Toto je starší verze dokumentu!
Obsah
CzeSL – a Learner Corpus of Czech
- The Corpus of Czech as a Second Language
- A part of the AKCES/CLAC project (the Czech Language Acquisition Corpora)
- For the official site see AKCES – Akviziční korpusy českého jazyka (in Czech)
- An outdated site: Investice do rozvoje vzdělávání v oboru čeština jako cizí jazyk (Investments into Teaching Czech as a Foreign Language)
- Funded since 2009 from several projects:
- 2009–2012: European Social Funds (ESF) – Innovative approach to teaching Czech as a second language, no. CZ.1.07/2.2.00/07.0119
- 2012–2016: Ministry of Education, Youth and Sports – Czech National Corpus, no. LM2011023
- 2016–2018: Grant Agency of the Czech Republic – Non-native Czech from the Theoretical and Computational Perspective, no. 16-10185S
Available versions
CzeSL-plain
- Transcribed texts, 2 mil. words, without annotation, without metadata
- Consists of 3 parts:
- Texts written by foreign learners of Czech (ciz)
- Academic texts written by foreign students in Czech (kval)
- Texts written by Czech students with Romani background (rom)
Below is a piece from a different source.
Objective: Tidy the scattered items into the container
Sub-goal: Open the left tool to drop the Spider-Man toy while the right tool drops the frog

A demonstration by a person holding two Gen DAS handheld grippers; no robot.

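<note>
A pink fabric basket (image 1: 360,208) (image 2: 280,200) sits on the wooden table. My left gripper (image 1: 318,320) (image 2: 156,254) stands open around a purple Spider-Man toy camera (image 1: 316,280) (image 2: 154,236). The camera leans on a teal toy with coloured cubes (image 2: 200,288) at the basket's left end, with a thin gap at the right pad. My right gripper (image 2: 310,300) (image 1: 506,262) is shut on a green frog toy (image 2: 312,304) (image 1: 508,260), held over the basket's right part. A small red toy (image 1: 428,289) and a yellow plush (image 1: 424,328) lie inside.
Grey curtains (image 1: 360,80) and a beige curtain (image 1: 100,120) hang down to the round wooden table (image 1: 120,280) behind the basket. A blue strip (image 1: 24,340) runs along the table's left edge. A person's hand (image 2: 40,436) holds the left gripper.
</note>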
- Searchable from the Czech National Corpus site
- Downloadable from the LINDAT-Clarin data repository as two subcorpora:
CzeSL-SGT
- Czech as a Second Language with Spelling, Grammar and Tags
- Transcribed texts, 1 mil. words
- Extends the “foreign” (ciz) part of CzeSL-plain by texts collected in 2013
- Original forms and automatic corrections are tagged, lemmatized and assigned error labels
- Most texts have metadata attributes (30 items) about the author and the text
- Searchable from the Czech National Corpus site, metadata available from this site are in Czech
- Dowloadable as AKCES 5 (CzeSL-SGT) Release 2 with the metadata in English. The original release is still available from AKCES 5 (CzeSL-SGT). We suggest the use of Release 2, where a number of bugs were fixed, including an issue in the metadata: native speakers of Ukrainian were labelled as speakers of “another Indo-European language” rather than as speakers of a Slavic language. Release 2 is now also a validated XML document with all annotation represented as XML attributes.
CzeSL-man
- Includes texts collected, transcribed and manually annotated within the ESF project, see a description in English.
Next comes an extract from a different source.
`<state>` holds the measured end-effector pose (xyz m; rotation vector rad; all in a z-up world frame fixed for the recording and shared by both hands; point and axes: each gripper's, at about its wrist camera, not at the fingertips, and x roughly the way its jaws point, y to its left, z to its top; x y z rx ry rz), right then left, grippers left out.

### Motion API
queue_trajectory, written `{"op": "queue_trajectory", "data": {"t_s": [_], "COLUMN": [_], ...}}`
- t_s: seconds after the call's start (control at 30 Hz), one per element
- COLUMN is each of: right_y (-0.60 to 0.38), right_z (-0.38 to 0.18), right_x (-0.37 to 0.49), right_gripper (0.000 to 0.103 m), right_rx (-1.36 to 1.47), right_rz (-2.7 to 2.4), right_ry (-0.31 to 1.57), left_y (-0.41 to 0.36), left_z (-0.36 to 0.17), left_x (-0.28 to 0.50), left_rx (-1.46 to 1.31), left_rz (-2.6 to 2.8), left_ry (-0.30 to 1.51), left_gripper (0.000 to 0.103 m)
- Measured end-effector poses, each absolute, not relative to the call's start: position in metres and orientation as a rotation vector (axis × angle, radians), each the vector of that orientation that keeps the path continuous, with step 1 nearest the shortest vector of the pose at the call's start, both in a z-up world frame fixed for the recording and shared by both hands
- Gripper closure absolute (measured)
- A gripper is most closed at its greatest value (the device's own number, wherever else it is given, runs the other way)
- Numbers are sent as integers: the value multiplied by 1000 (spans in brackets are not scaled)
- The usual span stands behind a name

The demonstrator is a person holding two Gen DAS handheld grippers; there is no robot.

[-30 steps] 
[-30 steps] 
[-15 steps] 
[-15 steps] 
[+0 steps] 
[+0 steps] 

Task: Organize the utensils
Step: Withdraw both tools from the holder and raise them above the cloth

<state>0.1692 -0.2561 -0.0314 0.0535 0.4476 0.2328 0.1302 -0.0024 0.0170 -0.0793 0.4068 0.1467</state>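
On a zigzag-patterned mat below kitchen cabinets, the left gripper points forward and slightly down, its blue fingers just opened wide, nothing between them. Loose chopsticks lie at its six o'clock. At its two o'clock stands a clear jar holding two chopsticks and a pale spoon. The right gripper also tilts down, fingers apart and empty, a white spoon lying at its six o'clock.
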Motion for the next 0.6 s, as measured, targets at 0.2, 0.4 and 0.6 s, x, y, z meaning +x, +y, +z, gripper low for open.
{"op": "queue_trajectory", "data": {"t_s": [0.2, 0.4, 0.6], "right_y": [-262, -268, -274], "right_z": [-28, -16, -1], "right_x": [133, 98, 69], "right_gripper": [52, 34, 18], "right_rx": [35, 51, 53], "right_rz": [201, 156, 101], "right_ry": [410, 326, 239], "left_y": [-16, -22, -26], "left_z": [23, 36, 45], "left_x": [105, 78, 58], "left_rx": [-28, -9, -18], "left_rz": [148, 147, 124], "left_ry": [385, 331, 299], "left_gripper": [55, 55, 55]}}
- Annotation manual in Czech
- Transcription manual in Czech
- Appendix to Transcription manual in Czech
- Transcription manual – summary in English; please note that formatting specifics concerning the markup of manuscripts in the transcription manual, its appendix and the summary are outdated.
- Texts searchable on-line via the SeLaQ tool, using the CzeSL-native format:
- Includes all manually annotated texts, both the non-native Czech and the Romani ethnolect Czech parts.
- SeLaQ is a purpose-built corpus manager. See its menu for instructions.
- Note that metadata and graphical display of links between annotated word tokens are not available in SeLaQ.
- Coming soon: CzeSL-man searchable from the Czech National Corpus site and downloadable from the LINDAT/CLARIN repository.
CzeSL-MD
- Includes a subset of texts from CzeSL-man, semi-automatically annotated by a multi-domain tagset with a focus on morphology, see the annotation manual (in Czech)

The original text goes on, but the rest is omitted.